> _WHAT THIS TASK INVOLVES_: Your response must consist of the listing below, repeated exactly.

> _COLLECTED MATERIAL_:
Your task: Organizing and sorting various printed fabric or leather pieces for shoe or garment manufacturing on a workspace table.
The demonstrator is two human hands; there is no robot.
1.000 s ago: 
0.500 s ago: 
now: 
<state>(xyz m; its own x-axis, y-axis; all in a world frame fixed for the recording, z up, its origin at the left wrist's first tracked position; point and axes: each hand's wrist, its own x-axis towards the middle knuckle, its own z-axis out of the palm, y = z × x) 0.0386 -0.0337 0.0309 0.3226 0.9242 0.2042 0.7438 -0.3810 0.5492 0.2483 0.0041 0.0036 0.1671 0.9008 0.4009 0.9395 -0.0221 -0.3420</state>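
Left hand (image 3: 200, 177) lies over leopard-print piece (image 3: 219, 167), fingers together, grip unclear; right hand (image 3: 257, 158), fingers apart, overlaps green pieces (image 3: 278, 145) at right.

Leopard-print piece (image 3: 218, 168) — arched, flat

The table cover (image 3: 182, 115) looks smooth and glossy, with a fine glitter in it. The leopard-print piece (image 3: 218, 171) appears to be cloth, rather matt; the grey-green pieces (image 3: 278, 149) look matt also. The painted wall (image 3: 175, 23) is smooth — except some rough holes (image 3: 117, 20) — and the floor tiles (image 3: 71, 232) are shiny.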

> _SOLUTION TO THIS TASK_:
Your task: Organizing and sorting various printed fabric or leather pieces for shoe or garment manufacturing on a workspace table.
The demonstrator is two human hands; there is no robot.
1.000 s ago: 
0.500 s ago: 
now: 
<state>(xyz m; its own x-axis, y-axis; all in a world frame fixed for the recording, z up, its origin at the left wrist's first tracked position; point and axes: each hand's wrist, its own x-axis towards the middle knuckle, its own z-axis out of the palm, y = z × x) 0.0386 -0.0337 0.0309 0.3226 0.9242 0.2042 0.7438 -0.3810 0.5492 0.2483 0.0041 0.0036 0.1671 0.9008 0.4009 0.9395 -0.0221 -0.3420</state>
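Left hand (image 3: 200, 177) lies over leopard-print piece (image 3: 219, 167), fingers together, grip unclear; right hand (image 3: 257, 158), fingers apart, overlaps green pieces (image 3: 278, 145) at right.

Leopard-print piece (image 3: 218, 168) — arched, flat

The table cover (image 3: 182, 115) looks smooth and glossy, with a fine glitter in it. The leopard-print piece (image 3: 218, 171) appears to be cloth, rather matt; the grey-green pieces (image 3: 278, 149) look matt also. The painted wall (image 3: 175, 23) is smooth — except some rough holes (image 3: 117, 20) — and the floor tiles (image 3: 71, 232) are shiny.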

This completes the exercise.